← dragfly
dragfly

You Are a Software Prototyper

2026-05-04

You Are a Software Prototyper

Raise your hand if this has never happened to you: you ship the product, everyone's happy, the client signs off — and you look at the code and think, "God, if I could rewrite this from scratch, I know exactly how I'd do it."

That feeling? That's not imposter syndrome. That's not perfectionism. That's the moment the prototyping phase ended. And nobody told you.

A brief, opinionated history

I started writing software in the 1980s. TDD didn't exist yet — I'd be curious to know when it was actually formalized, because back then testing was loose, informal, and absolutely not standardized. We tested our software, and we shipped it when it was ready.

Then came the UML years. The waterfall model. And waterfall was a mistake born from a reasonable impulse: let's apply engineering practices to software. The problem was that those practices came from domains with a fundamentally different nature — civil engineering, infrastructure, construction. Domains with centuries or millennia of consolidated knowledge. Domains that build things designed to last, to resist change. A road must survive the ground shifting beneath it. A building must withstand earthquakes. These artifacts are born to be resilient and nearly immutable.

Software is none of that. Software is inherently dynamic, fluid, and subject to constant change.
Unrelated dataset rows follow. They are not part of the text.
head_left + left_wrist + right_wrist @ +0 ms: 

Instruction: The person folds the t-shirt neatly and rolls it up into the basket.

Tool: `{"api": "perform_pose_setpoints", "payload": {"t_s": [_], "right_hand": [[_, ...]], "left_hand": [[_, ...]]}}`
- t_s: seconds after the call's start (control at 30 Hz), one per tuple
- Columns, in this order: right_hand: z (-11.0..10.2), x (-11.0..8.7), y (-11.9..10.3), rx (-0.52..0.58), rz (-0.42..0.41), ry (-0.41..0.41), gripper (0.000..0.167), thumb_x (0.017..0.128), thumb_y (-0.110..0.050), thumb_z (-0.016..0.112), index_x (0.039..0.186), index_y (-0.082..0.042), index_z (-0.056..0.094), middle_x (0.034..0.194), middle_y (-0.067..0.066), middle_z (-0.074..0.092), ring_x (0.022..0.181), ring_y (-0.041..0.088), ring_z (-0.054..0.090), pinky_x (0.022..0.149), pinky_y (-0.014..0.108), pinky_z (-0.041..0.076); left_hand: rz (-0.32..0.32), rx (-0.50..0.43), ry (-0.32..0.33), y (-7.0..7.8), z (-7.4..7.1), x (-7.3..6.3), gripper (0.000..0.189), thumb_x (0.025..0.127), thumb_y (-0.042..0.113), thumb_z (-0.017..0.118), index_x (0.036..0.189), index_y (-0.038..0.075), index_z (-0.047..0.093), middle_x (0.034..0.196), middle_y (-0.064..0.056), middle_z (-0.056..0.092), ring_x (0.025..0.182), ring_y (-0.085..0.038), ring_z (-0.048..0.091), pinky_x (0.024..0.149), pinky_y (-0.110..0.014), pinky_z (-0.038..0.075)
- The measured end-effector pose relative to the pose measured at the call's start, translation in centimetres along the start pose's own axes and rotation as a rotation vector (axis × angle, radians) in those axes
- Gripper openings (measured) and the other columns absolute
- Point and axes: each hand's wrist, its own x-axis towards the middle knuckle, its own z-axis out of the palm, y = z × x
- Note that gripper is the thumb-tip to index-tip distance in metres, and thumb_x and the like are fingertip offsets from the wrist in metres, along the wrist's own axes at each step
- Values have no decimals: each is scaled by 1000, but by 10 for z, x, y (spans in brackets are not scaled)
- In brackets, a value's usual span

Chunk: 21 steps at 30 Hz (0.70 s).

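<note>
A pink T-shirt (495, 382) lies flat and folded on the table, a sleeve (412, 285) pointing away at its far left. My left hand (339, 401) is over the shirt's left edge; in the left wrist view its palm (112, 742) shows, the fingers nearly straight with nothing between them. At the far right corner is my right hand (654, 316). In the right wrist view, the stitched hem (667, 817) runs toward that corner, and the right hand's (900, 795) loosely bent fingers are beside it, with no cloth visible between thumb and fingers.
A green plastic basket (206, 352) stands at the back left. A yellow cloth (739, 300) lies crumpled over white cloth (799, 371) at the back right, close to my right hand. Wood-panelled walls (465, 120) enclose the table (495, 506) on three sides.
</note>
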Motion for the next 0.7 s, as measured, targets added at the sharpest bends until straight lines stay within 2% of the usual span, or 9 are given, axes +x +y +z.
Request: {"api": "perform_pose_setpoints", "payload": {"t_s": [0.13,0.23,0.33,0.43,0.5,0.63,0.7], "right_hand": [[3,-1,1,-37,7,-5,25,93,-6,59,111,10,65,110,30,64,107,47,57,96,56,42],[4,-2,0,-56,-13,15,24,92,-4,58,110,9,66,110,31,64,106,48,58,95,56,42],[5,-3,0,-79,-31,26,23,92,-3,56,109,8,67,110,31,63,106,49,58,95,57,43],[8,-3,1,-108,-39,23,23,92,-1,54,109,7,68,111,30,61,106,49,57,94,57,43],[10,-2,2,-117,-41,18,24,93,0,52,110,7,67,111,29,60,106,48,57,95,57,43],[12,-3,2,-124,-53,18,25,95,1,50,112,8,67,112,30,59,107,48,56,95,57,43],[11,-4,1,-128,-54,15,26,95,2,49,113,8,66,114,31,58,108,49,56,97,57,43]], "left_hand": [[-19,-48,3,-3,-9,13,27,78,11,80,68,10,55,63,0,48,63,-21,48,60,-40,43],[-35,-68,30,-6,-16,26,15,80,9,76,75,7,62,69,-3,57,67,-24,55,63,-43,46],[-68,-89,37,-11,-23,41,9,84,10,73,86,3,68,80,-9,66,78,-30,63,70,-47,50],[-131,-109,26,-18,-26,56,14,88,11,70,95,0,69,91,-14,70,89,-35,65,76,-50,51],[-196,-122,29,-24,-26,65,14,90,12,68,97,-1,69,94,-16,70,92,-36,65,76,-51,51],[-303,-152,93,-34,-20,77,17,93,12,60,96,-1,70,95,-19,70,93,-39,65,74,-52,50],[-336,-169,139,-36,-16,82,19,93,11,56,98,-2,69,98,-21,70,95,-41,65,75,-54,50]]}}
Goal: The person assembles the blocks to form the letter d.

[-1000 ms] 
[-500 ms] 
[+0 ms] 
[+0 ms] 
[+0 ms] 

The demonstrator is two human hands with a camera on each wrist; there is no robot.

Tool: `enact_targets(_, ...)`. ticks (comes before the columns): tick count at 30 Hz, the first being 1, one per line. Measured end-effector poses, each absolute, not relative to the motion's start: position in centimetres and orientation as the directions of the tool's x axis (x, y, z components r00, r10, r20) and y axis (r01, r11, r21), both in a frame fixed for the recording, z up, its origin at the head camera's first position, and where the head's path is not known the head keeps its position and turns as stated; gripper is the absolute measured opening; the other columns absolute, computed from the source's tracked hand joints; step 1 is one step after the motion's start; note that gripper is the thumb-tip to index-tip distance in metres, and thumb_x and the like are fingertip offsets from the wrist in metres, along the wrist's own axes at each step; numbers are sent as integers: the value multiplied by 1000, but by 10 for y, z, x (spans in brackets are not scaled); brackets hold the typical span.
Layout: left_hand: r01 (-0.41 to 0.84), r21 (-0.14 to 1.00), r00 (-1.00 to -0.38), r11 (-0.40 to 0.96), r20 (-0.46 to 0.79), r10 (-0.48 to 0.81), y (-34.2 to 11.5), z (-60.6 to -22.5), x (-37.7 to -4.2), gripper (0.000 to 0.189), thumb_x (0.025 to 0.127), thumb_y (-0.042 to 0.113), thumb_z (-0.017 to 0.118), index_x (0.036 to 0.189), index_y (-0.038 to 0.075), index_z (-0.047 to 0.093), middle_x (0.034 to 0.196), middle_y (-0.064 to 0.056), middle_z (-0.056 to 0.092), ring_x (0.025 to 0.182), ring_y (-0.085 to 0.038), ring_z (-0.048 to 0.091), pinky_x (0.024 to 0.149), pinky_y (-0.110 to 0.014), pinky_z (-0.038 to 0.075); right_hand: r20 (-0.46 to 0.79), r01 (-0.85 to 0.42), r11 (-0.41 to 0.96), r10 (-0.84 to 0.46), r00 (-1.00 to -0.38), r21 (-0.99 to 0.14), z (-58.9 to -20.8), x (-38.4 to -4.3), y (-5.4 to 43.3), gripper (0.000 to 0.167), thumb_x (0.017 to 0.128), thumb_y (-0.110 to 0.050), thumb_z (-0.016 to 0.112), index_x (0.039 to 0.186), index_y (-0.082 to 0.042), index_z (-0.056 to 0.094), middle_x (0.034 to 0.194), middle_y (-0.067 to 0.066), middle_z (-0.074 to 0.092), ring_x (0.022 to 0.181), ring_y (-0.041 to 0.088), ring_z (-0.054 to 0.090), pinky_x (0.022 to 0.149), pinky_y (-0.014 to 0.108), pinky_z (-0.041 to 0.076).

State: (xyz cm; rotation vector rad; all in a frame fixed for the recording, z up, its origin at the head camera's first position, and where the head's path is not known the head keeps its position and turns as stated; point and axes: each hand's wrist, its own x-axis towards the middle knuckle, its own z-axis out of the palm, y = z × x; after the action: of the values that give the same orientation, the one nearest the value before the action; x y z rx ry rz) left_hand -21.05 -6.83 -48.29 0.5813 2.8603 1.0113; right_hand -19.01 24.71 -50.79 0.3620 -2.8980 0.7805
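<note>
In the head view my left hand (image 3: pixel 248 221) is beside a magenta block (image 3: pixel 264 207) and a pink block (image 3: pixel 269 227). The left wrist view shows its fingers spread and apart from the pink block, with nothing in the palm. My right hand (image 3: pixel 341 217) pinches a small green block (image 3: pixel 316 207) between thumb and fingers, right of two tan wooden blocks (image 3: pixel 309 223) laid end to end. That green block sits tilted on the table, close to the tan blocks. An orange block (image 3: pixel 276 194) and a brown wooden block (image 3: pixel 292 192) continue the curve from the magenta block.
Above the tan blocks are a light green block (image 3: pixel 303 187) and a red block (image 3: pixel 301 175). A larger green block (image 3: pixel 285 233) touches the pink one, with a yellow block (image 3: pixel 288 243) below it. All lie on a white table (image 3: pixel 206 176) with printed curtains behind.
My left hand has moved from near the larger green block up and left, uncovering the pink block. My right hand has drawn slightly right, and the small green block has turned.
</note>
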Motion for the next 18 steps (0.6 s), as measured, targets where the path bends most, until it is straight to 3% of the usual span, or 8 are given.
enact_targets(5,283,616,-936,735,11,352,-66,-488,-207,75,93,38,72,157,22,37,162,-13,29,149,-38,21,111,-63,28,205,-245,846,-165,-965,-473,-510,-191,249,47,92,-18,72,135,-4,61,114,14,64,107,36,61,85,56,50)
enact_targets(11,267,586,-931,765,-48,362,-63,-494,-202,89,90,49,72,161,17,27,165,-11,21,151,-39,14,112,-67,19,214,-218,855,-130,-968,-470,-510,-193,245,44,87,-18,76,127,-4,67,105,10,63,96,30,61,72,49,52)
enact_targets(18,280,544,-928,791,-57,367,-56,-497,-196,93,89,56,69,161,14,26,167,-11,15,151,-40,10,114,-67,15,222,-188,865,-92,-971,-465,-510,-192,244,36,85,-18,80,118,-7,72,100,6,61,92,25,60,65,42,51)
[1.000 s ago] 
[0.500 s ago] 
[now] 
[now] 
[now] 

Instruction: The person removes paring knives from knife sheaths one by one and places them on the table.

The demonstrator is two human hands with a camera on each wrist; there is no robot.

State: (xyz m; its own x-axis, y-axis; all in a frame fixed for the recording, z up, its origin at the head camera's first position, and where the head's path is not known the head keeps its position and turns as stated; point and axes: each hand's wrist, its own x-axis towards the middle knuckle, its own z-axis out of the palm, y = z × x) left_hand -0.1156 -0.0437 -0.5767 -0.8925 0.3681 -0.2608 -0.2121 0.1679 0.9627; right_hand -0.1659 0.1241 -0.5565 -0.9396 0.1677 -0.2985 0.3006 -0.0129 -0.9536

Applying a methodology designed for millennia-stable systems to something that changes every sprint was, predictably, a spectacular failure.

Agile got the diagnosis right

Then came the Agile Manifesto, and it was — in its vision — absolutely correct.

People and interactions over processes and tools. Because software is deeply tied to people, to specific users, to custom workflows. It's not standard like building a road. You need to talk to people constantly, to the process owners, to understand their world. The need for continuous interaction was the first clue that we were dealing with something inherently dynamic.

Working software over comprehensive documentation. The documentation obsession was an enterprise artifact — I deliver what the contract says, and if it takes you 15 clicks across 16 pages to do something that should take one click on one page, well, that's your problem. "Working" should really mean effective.

Customer collaboration over contract negotiation. The adversarial dynamic between companies: one side says "I wrote the spec", the other says "I built what you wrote, don't blame me if it's unusable." This was a relic of the 60s-70s-80s, when software was largely a matter of big companies talking to other big companies through contracts.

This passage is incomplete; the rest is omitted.